La casa tiene 700 metros cuadrados, techos de siete metros de altura y se conserva el living con los pisos de venecitas de mármol, colocadas una a una en 1890. También hay un comedor con parquet de la época, vitraux en la altura de las puertas de los baños, muebles de 1900, espejos de Justo del Carmen Saavedra, sanitarios y grifería de siglos pasados. Las nueve habitaciones pueden alojar hasta 30 personas en simultáneo; en ellas, algunas camas del siglo XIX. La estancia invita a admirar el cuidado y la dedicación con la que han conservado el lugar en el tiempo.
Muchos “llegan por el boca a boca”, cuenta Rafael. Son empresarios, familias, parejas de distintas ciudades y provincias en busca del descanso reparador. Allí son recibidos con comida casera, pollo con verduras hecho al horno de barro, asados y menús especiales. Una vez en el campo, disfrutan de la pileta en el verano o de las actividades en la laguna El Carpincho, como kayak o paddle surf. Se hacen paseos a caballo, se puede jugar al ping pong, metegol, crocket, fútbol, fútbol tenis, squash, arco y flecha o bicicleta.

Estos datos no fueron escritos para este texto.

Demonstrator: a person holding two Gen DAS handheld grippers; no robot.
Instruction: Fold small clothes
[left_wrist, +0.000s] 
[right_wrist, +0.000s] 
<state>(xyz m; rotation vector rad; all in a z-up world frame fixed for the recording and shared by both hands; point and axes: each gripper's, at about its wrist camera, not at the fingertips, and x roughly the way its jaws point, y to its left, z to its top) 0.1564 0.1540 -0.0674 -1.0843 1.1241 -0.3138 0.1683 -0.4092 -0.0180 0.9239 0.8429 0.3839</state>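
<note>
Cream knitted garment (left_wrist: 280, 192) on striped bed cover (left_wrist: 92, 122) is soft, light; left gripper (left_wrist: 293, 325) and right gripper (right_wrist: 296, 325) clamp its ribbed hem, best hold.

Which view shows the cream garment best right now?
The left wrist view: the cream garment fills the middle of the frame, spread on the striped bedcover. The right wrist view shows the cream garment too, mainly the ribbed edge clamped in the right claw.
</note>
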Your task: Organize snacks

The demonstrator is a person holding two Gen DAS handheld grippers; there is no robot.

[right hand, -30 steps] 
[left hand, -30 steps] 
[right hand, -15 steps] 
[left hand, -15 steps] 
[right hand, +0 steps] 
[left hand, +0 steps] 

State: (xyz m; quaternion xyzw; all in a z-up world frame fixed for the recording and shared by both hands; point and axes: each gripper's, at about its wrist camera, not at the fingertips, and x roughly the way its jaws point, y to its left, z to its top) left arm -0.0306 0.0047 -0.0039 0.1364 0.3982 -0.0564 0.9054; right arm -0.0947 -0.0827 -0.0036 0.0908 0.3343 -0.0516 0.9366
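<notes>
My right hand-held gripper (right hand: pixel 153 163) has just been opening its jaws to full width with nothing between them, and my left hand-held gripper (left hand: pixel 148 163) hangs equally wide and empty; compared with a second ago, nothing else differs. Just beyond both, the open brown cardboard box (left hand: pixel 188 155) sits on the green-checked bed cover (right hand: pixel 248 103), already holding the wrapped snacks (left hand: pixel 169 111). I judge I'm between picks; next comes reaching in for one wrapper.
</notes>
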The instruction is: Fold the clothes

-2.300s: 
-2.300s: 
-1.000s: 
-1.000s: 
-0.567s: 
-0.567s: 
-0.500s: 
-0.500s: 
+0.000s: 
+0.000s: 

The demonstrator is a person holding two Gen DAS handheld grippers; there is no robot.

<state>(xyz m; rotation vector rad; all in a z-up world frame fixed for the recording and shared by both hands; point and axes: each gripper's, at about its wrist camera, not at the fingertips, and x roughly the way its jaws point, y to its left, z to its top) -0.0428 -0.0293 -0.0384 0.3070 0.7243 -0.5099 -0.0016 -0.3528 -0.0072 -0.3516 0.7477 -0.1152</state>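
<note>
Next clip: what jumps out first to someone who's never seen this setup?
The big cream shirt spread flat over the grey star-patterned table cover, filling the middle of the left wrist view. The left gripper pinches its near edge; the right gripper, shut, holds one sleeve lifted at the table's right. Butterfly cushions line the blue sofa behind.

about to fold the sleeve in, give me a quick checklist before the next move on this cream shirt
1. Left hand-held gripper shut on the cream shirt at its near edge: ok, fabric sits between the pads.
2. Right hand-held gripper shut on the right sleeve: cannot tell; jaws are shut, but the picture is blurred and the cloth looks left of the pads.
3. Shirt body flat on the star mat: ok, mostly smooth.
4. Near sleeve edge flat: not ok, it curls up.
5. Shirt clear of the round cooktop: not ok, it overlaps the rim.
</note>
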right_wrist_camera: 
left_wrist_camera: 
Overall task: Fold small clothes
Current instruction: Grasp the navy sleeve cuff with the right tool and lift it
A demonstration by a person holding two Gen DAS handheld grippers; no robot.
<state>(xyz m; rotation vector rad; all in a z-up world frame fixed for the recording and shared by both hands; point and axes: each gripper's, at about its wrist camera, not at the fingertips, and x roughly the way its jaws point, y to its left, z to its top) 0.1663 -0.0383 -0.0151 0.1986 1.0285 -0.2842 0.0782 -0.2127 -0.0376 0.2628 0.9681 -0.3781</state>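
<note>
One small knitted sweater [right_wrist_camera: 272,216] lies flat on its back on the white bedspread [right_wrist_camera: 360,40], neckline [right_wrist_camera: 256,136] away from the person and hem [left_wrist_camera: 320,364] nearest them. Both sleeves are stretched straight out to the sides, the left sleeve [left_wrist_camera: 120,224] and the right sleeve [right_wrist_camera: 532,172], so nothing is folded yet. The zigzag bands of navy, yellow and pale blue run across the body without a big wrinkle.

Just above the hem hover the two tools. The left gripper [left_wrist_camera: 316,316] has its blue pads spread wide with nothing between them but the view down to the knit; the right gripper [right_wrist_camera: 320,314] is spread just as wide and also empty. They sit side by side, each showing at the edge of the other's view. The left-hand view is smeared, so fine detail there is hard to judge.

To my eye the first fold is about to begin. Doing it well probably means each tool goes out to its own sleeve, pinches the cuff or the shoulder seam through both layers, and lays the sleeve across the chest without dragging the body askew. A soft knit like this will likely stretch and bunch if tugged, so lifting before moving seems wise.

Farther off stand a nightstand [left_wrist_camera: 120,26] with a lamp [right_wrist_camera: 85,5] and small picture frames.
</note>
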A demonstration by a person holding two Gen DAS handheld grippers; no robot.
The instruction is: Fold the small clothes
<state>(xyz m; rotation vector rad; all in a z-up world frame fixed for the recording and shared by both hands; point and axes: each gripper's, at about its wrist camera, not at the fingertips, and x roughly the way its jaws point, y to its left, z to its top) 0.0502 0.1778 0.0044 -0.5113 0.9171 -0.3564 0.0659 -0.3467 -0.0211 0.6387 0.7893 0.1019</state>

“Son 950 hectáreas de producción, no es solo un casco de turismo, acá hay actividades todo el año: se hace yerra, se carga hacienda, se siembra, se cosecha, según la época en que vengan, pueden ver y hacer el trabajo. Si quieren pueden salir a arrear vacas, a cargarlas en un camión jaula, si les gusta. A la gente, por ejemplo, le encanta ver la yerra”, explica.
Rafael está próximo a dejar de ser el anfitrión y, de a poco, delegar ese trabajo en manos de sus hijas: “Mis planes, de ahora en más, son jugar al golf, viajar por la Argentina y cuidar a mi nieta. Las chicas continuarán recibiendo gente, con calidez y contando la maravillosa historia de este lugar”.